▸ **Your objective**:
Quote the data below in full, minus the images.

▸ **Recorded information**:
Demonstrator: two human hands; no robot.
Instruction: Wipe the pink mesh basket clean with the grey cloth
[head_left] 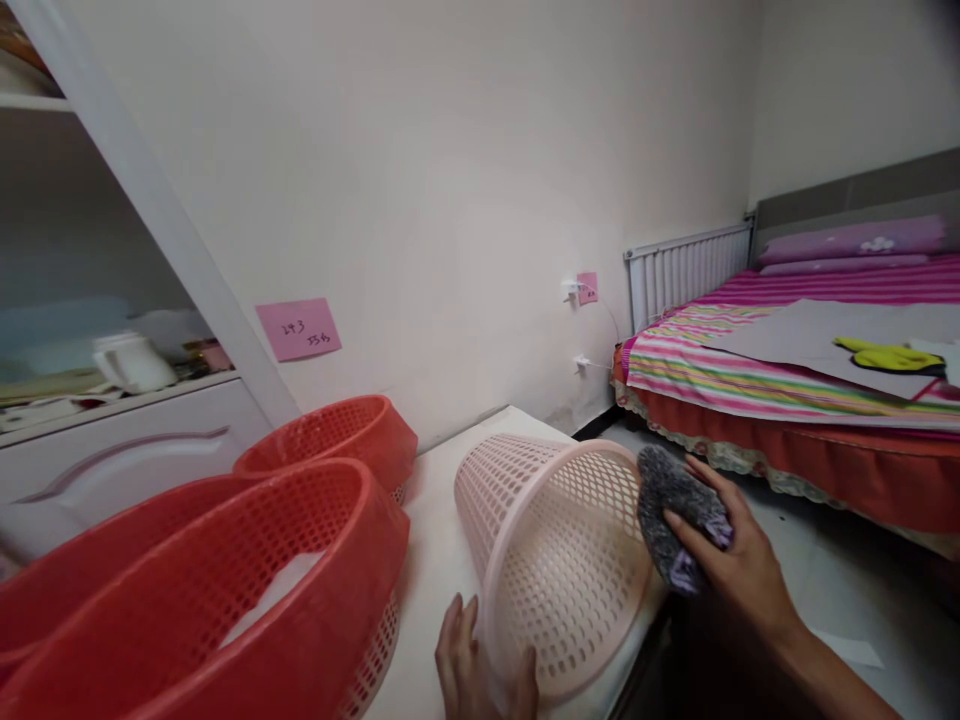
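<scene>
A pale pink mesh basket point(525, 500) lies on its side on a white table point(435, 560), its mouth turned toward me and to the right. My left hand point(480, 670) grips the basket's lower rim at the bottom of the view. My right hand point(739, 555) holds a grey and lilac cloth point(675, 510) pressed against the basket's right rim.
Three red mesh baskets point(225, 580) crowd the table's left side. A white cabinet point(112, 440) with a jug stands at left. A bed point(787, 380) with striped covers and a radiator point(686, 270) fill the right, with floor between bed and table.
</scene>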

▸ **Solution to the problem**:
Demonstrator: two human hands; no robot.
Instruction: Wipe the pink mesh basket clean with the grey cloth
[head_left] 
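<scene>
A pale pink mesh basket point(525, 500) lies on its side on a white table point(435, 560), its mouth turned toward me and to the right. My left hand point(480, 670) grips the basket's lower rim at the bottom of the view. My right hand point(739, 555) holds a grey and lilac cloth point(675, 510) pressed against the basket's right rim.
Three red mesh baskets point(225, 580) crowd the table's left side. A white cabinet point(112, 440) with a jug stands at left. A bed point(787, 380) with striped covers and a radiator point(686, 270) fill the right, with floor between bed and table.
</scene>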

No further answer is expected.